I agree, Joel Salatin is a leader in sustainable farming.

Thanks for the link and info.

 

Sager,

I think you will like the documentary FRESH, featuring Joel Salatin.

FRESH shows how to feed animals off the land and keep the land healthy with the animals helping!

Also, shows the so-called productive monoculture methods and how they are actually more costly in terms of time, effort, and horror.

Monocultures are an unnatural separation of people, animals, and land.

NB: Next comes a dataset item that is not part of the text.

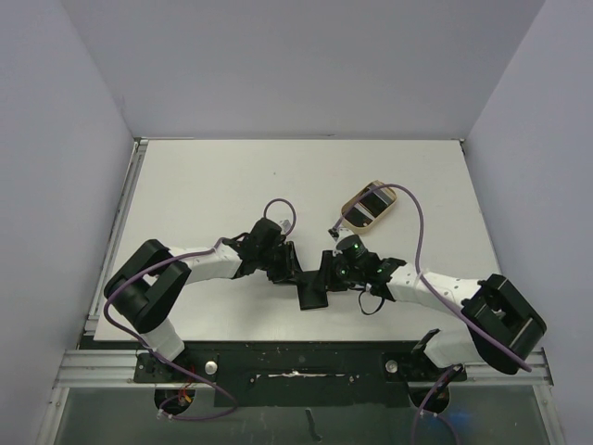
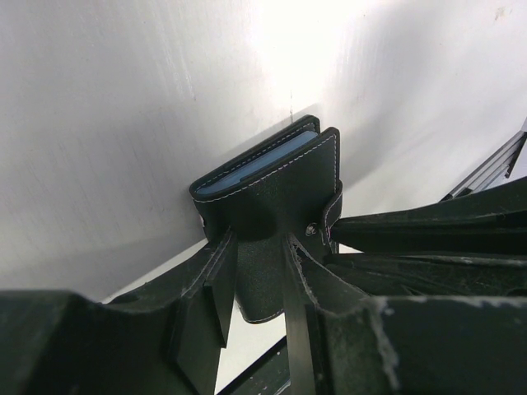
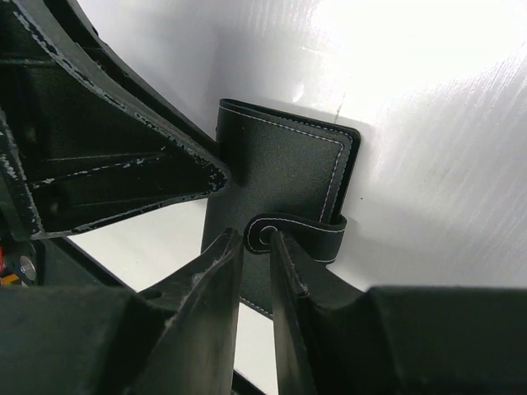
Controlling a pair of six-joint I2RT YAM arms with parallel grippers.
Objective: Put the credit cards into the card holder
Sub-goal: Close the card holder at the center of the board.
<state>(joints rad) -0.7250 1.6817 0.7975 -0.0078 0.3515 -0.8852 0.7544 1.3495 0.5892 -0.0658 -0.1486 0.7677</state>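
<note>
Top view: the black holder [image 1: 313, 289] sits near the middle of the tabletop [image 1: 213, 185], caught between the two arms. The left pincer [image 1: 295, 271] meets it from its left and the right pincer [image 1: 335, 271] from its right. Up and to the right of the holder, well apart from it, lies a beige oval tray [image 1: 346, 209] with a dark card [image 1: 371, 205] inside.

Left wrist view: the holder stands on edge, folded almost closed, with bluish-grey inner panels [image 2: 263, 162] showing along its top edge. The left pincer's two fingers [image 2: 216, 288] are clamped on the holder's lower part, one on each face. The other arm's dark fingers reach in from the holder's right, beside the strap [image 2: 333, 212].

Right wrist view: the holder's stitched outer face is turned to the camera, and the strap wraps round its right edge and ends at a snap on that face. The right pincer is closed to a narrow gap and grips the holder at that snap. The left pincer's fingers press on the holder from the upper left.
</note>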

It happens one person at a time.

FRESH celebrates the farmers, thinkers and business people across America who are re-inventing our food system. Each has witnessed the rapid transformation of our agriculture into an industrial model, and confronted the consequences: food contamination, environmental pollution, depletion of natural resources, and morbid obesity. Forging healthier, sustainable alternatives, they offer a practical vision for a future of our food and our planet.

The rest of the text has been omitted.